How do researchers in life sciences and physical sciences overcome gravity?
Space scientists dealing with life sciences and physical sciences use various platforms to carry out their experiments; although each platform allows them to do their work under microgravity conditions, it also has specific characteristics and advantages.
The International Space Station
The International Space Station (ISS) serves as an Earth observation platform and as a laboratory for life sciences and materials science. The station environment accommodates a large number of long-term experiments in microgravity. Use of the ISS considerably improves the quality of space research results because it allows experiments to be repeated, so that the results obtained can be compared.
NASA's space shuttles
The space shuttles have often been used by Canada to conduct various experiments. Their main role is in the assembly of the ISS, until it is completed. Since Marc Garneau's first flight in 1984, a number of Canadian experiments and astronauts have flown aboard the shuttles. The shuttles can remain in orbit for more than two weeks and accommodate large experiment modules as well as complex experiments.
Parabolic flights
Parabolic flights are a less costly alternative to space flights. A parabolic flight by an aircraft can generate conditions similar to zero gravity. These flights are readily accessible to space science researchers for situations such as preliminary studies in zero gravity.
What is a parabolic flight?
To replicate zero gravity conditions, a specially modified commercial jet is used. The aircraft climbs into a steep arc trajectory in the sky, then descends. During the upward arc of the parabola, the thrust of the motors is controlled. The craft is in freefall when it reaches the top of the parabola and during part of the downward arc. This freefall creates the zero gravity conditions (15 to 20 seconds) that can be used to perform experiments.

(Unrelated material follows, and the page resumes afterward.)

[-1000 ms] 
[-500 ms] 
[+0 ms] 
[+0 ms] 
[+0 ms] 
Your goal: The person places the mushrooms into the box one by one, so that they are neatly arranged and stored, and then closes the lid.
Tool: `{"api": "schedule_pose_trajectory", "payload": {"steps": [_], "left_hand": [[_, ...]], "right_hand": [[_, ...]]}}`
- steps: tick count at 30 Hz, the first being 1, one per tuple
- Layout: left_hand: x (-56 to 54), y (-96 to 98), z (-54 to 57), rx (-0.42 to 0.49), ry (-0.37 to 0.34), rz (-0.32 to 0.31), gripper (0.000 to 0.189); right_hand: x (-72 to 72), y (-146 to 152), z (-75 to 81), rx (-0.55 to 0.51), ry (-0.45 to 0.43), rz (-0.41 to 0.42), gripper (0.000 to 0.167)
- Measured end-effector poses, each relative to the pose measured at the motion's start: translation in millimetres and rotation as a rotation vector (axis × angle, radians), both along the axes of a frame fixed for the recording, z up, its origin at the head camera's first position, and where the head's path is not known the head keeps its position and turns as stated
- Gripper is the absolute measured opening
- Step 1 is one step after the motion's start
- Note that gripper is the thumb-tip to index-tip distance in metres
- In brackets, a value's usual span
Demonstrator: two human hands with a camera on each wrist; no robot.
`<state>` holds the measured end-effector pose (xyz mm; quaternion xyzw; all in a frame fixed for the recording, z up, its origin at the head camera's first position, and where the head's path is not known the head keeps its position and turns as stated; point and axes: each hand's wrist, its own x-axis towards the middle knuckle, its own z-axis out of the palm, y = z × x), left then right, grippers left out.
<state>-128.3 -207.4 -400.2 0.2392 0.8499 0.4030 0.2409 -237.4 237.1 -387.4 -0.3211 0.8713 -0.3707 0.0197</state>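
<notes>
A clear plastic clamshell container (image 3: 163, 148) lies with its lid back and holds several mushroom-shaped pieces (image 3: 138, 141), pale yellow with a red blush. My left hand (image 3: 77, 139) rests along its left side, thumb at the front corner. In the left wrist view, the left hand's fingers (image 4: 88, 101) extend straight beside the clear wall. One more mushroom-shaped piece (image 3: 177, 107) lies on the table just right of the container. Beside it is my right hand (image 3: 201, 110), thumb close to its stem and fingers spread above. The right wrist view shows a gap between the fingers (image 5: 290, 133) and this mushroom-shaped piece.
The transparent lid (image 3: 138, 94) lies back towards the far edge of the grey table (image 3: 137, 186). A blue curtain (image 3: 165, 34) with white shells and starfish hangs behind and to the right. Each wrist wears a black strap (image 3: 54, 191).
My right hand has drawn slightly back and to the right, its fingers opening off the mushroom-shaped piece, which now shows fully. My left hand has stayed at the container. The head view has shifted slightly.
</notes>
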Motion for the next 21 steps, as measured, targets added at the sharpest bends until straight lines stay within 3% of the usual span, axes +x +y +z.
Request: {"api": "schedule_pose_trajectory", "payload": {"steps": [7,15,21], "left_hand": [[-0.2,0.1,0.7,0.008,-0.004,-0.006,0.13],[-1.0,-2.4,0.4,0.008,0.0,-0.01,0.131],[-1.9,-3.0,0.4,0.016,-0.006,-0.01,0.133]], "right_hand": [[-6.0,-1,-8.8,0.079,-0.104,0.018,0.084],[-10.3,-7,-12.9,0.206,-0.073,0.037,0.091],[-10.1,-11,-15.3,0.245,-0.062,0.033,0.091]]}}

The Flight Research Laboratory of the National Research Council Canada (NRC) undertook a parabolic flight program in 1991. In Canada, researchers mainly use a Falcon 20 airplane belonging to NRC.
Sounding rockets
Sounding rockets make it possible to obtain longer-lasting, higher-quality microgravity conditions than with aircraft. Only 100 km up, the air is 10 million times less dense than at the Earth's surface and air resistance is considerably weaker. When the motors cut out, the rocket goes into free fall, and zero gravity conditions are present for between 6 and 15 minutes.
Drop towers
A drop tower consists of a tall empty column. Experimental equipment that is dropped from the top of the tower is in zero gravity just for a few seconds (between 2.2 and 10 seconds). Though they afford a shorter period of microgravity than can be produced by airplanes in parabolic flight, the towers have the advantage of providing more stable conditions.